Given these enormous risks, the company periodical explains, “many climatologists feel it is imperative to apply present scientific technology so that predictions of Earth’s changeable environment might prevent widespread starvation and other social and economic calamities.”
Though warnings like this were becoming more widespread in the scientific literature of the time, it would be more than a decade before global heating gained mainstream attention in 1988 following NASA scientist James Hansen’s testimony to Congress and the establishment of the Intergovernmental Panel on Climate Change.
“I’m not surprised that Marathon would have documents that shed light on its awareness” of climate change, said Bryant Sewell, senior research analyst at the shareholder advocacy group Majority Action. “Whether it’s Marathon, Exxon or electric utilities, we have seen a longstanding strategy from these companies of climate denial, disinformation and delay.”
Marathon Petroleum was spun off from Marathon Oil as a standalone refining company in 2011. It didn’t respond to questions from the Guardian. Nor did Marathon Oil, which was recently acquired by ConocoPhillips.
Marathon Petroleum currently operates the largest refining system in the US, including more than 6,000 gas stations across the country. Last year it reported a net income of nearly $10 billion. The company has a previously obstructed federal climate action, including reportedly working quietly with a network of conservative policy groups under President Donald Trump to fight against federal fuel economy standards that would lessen the greenhouse gases released by cars and trucks.
The company received a near failing grade from the non-profit research and advocacy group Influence Map, which ranks companies on whether they are making good faith efforts to support climate policy. “Marathon Petroleum’s engagement on US climate change policy is largely negative,” it concluded.
That’s been echoed by several US Democratic senators including Sheldon Whitehouse, who in 2020 co-wrote an open letter accusing the company of being “one of the leading forces in Washington opposing efforts to limit carbon pollution and fight climate change”.
Marathon Petroleum has so far largely avoided the historical scrutiny given to companies like Exxon and Shell, which privately studied catastrophic climate risks starting in the 1970s and then led public relations and advertising campaigns to undermine the science.
Marathon’s 1977 article appeared during a year of turbulent weather — a record cold winter followed by a scorching hot summer.
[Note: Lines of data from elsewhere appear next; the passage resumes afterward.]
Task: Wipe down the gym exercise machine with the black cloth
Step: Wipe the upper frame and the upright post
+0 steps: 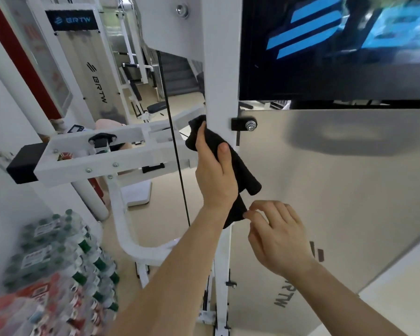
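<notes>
**Asker:** Where are your hands and the cloth?

**Me:** My left hand (pixel 215 173) is wrapped round the black cloth (pixel 246 175), thumb on top. It presses the cloth against the left edge of the machine's white post (pixel 220 81), just below a dark screen (pixel 335 44). The cloth's loose end hangs down the post. My right hand (pixel 279 238) is lower, with its fingers curled. Its thumb and forefinger look to be pinching that loose end, though the picture is soft there.

**Asker:** How should this stroke go?

**Me:** I judge it best to fold the loose end under my left palm so nothing flaps. Then I'd draw the cloth straight down the post with even pressure, wrapping it round the edges. I'd steer clear of the thin black cable (pixel 177 151) to the left and work round the bolt (pixel 251 124) on the right.
</notes>
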Motion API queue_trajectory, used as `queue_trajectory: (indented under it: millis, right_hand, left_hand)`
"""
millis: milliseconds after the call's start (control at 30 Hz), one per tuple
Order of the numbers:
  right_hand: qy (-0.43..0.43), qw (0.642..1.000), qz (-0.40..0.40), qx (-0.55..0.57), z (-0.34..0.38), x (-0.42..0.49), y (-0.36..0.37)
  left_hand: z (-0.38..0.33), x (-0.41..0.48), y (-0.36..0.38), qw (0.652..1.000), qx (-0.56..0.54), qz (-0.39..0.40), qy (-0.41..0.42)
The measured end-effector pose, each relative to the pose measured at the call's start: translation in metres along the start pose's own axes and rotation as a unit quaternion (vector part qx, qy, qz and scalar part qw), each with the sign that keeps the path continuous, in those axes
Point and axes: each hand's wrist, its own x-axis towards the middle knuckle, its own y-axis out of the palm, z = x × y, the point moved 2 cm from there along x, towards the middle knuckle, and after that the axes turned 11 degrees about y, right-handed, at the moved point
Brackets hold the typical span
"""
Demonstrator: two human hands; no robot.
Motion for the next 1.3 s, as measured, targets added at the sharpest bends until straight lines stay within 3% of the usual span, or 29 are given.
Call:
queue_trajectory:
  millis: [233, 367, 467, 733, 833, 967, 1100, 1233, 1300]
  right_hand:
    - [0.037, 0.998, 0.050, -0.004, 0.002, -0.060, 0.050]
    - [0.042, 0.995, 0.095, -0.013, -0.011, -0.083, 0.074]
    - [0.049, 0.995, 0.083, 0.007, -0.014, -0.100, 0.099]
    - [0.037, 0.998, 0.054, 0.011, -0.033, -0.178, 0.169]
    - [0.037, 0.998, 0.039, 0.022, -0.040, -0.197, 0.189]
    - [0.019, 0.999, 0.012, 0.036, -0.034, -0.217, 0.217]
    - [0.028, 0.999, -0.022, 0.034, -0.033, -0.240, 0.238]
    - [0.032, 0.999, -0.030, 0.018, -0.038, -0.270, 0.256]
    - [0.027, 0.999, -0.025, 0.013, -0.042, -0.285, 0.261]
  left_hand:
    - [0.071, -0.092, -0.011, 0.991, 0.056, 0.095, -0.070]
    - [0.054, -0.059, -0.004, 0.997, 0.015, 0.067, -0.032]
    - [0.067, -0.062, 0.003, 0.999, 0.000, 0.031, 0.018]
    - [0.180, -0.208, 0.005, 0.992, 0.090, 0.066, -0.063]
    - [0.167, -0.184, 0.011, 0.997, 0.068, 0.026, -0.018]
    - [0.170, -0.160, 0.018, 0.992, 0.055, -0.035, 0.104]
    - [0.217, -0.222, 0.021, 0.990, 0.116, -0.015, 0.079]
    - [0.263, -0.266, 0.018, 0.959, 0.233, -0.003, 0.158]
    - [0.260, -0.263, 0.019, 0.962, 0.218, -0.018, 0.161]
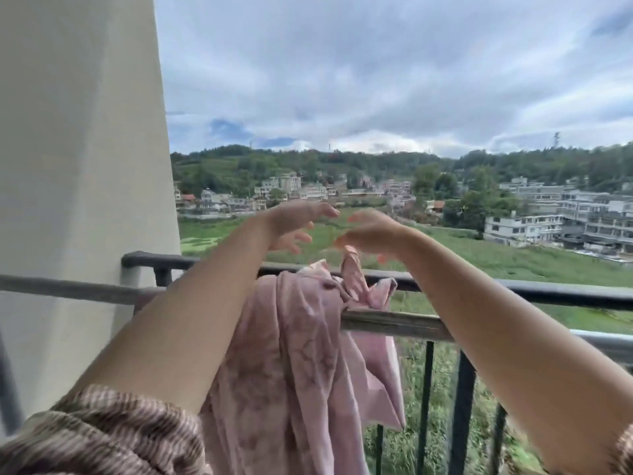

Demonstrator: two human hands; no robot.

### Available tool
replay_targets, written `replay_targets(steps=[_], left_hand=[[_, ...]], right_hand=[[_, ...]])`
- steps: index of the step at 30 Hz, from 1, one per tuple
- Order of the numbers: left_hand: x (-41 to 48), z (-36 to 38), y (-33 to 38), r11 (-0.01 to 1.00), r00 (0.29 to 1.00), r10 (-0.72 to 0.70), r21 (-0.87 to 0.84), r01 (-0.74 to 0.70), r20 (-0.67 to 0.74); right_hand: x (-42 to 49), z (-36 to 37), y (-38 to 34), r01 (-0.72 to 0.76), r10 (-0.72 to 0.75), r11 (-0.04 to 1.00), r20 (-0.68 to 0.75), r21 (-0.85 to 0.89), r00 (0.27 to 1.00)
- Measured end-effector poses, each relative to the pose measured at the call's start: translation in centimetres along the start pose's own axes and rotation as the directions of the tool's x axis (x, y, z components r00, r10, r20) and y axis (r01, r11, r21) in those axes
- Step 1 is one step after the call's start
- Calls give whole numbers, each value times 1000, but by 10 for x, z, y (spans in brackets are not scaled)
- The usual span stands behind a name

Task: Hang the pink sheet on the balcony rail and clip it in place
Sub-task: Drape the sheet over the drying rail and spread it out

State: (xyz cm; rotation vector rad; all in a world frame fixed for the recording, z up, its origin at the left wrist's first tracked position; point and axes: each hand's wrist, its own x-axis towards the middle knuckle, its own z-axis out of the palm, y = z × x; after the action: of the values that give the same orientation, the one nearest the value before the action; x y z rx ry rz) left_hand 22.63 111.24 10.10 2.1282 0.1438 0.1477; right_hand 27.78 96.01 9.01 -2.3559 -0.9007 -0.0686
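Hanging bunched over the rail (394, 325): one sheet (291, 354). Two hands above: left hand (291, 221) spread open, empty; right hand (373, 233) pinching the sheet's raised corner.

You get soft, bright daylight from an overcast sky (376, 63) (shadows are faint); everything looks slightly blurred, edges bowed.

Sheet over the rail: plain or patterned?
Pale pink sheet with a faint darker star-like print; head view shows it best.
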Motion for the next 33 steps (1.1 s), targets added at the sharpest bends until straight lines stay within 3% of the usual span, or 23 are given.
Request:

In scientific journals researchers debated the causes and implications of these extremes.
In addition to acknowledging that humankind’s carbon emissions could be a major factor, the article also cited competing explanations, including a now-discredited theory that climate shifts could be caused by fluctuations in the sun’s intensity, or that it could be affected by changes in the Earth’s orbit, which scientists have now ruled out as a credible explanation for recent decades of unprecedented warming.
The current Honolulu lawsuit alleges that Marathon contributed to climate obstruction by belonging to industry associations that spent decades trying to convince the public that science linking coal, oil and gas to climate change was shaky and unreliable.
“Pestilence, starvation, drought. To know one’s product may bring that about, and bury the evidence, is unspeakable,” Timmons Roberts, a professor of environment and sociology at Brown University, who’s an expert in climate disinformation, wrote in an email to the Guardian after viewing the 1977 article.
Marathon and other companies named in the litigation are currently petitioning the US Supreme Court to throw out the case.